成魚は深海魚ですが、20cmほどの子どもは親と離れて磯周りで群れるため“オンシラズ”と呼ばれています。冬が旬のこの魚を選びなさい。
(1)マゴチ (2)ムツ (3)ヤナギムシガレイ (4)ヤナギノマイ
▼解答と解説▼
(2)ムツ
【解説】オンシラズは小さくとも親譲りのおいしさを持ち「小さいのに味は大きい」と、寿司職人をしていわしめるほどである。しかしながら、料理人泣かせの鋭い歯を持っているのが玉に疵(きず)。旬はいわゆる“寒ムツ”と呼ばれる冬で、12月~2月が最盛期となる。
日本の沿岸では最も深いこの湾ではいまでも新種の深海魚が発見されています。沿岸の港でゲホウ、デン、トロボッチ、タカアシガニなどこの地特有の魚介が水揚げされるこの湾の位置を下図より選びなさい。

▼解答と解説▼
(2)駿河湾
【解説】(1)はシロエビ、ホタルイカ、寒ブリなどが揚がる“天然の生け簀”富山湾、(3)はハマグリ、コウナゴ、天然トラフグなどが獲れ、ノリの養殖の盛んな伊勢湾、(4)は若狭の名を冠したグジ、カレイ、フグで名高い若狭湾。

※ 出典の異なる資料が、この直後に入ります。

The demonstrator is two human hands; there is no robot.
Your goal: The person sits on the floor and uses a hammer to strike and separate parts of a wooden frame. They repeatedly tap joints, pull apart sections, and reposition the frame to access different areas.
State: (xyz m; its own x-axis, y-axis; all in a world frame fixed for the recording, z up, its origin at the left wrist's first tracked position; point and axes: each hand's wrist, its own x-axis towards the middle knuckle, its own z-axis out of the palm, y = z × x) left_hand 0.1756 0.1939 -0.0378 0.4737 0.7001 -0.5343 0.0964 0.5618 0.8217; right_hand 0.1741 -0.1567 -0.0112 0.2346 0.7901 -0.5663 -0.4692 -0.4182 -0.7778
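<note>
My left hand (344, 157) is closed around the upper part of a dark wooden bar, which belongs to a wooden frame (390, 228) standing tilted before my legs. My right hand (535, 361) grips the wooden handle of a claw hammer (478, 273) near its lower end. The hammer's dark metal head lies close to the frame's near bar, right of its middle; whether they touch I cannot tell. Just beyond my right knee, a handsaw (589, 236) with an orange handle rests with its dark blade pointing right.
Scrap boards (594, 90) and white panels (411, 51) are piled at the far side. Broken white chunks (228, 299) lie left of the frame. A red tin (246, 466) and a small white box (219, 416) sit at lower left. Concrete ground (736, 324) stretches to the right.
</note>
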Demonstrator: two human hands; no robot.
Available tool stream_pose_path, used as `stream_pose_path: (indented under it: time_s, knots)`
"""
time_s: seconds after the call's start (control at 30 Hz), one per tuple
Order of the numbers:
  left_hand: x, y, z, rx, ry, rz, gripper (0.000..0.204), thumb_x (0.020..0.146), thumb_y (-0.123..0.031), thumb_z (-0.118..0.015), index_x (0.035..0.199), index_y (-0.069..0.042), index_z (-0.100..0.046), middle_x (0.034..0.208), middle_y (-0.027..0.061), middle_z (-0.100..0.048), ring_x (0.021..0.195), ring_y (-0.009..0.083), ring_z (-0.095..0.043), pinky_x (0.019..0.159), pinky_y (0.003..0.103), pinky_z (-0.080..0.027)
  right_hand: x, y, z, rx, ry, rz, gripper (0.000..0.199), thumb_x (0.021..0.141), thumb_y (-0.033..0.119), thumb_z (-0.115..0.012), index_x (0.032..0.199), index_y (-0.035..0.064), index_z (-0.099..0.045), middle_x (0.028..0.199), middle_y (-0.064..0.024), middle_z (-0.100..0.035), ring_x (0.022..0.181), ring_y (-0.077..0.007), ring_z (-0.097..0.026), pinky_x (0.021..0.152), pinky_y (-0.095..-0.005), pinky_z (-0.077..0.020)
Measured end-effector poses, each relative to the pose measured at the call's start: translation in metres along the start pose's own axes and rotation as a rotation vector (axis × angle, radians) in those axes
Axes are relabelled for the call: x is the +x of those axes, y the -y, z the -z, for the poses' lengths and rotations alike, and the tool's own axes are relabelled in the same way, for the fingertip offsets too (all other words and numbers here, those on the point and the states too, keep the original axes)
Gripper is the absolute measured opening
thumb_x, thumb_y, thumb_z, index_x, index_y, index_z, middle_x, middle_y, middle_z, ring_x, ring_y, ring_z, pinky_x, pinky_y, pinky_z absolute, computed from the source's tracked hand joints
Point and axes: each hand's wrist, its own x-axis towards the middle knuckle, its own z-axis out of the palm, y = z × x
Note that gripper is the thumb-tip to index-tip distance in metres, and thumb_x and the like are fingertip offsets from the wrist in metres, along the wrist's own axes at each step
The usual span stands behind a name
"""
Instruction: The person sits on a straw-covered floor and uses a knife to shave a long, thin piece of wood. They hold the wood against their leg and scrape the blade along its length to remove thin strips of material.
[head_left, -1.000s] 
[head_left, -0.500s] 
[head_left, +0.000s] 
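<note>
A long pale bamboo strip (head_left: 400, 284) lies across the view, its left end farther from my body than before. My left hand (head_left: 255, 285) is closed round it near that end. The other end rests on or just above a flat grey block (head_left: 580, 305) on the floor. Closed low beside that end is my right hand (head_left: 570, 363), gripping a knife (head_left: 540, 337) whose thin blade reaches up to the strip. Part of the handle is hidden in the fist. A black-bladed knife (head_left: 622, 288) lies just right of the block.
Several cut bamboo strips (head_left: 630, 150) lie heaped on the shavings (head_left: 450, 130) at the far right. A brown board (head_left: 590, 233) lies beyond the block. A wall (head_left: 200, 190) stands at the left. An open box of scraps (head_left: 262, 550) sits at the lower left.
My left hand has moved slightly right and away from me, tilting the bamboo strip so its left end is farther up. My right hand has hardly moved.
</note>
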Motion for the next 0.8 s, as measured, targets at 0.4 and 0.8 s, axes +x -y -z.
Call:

津軽海峡を望む下北半島の風間浦は、世界最大級のタコとされるミズダコの産地。北国の寒さを和らげるミズダコの身と内臓を使ったこの地の料理を選びなさい。
(1)道具汁 (2)だだみ鍋 (3)水軍鍋 (4)どんがら汁
▼解答と解説▼
(1)道具汁
【解説】風間浦では魚の内臓を“道具”と呼ぶことからこの名が付いた。しょうゆやみりん、酒で味付けした道具汁は、元は漁師のまかない飯だった。(2)は秋田でマダラの白子をさす“だだみ”が主役の鍋、(3)の水軍鍋は“八方の敵を喰う”と縁起をかつぎタコを入れるのが決まりの、古くから広島に伝わる鍋、(4)のどんがら汁はマダラの身のほかにアラ、白子を煮込んだ山形県庄内地方の名物。
下図はある季節のある土地の、とある居酒屋のお品書きです。季節と場所を選びなさい。


▼解答と解説▼
(2)梅の頃の京都
【解説】京都・北野天満宮の梅が見頃を迎えるころ、ご覧のような肴に出逢える。“よこわ”は関東ではメジマグロと呼ばれる産卵前の小さなマグロ、冬場に濃厚な旨みを持つ。“ぐじ”はアマダイのことでサワラともども若狭湾、丹後海で水揚げされる。“もろこ”は琵琶湖産の本諸子、“きずし”はしめ鯖。京都では“ぬた”のことをてっぱいといい、イカと分(わけ)葱(ぎ)の酢味噌和えがポピュラー。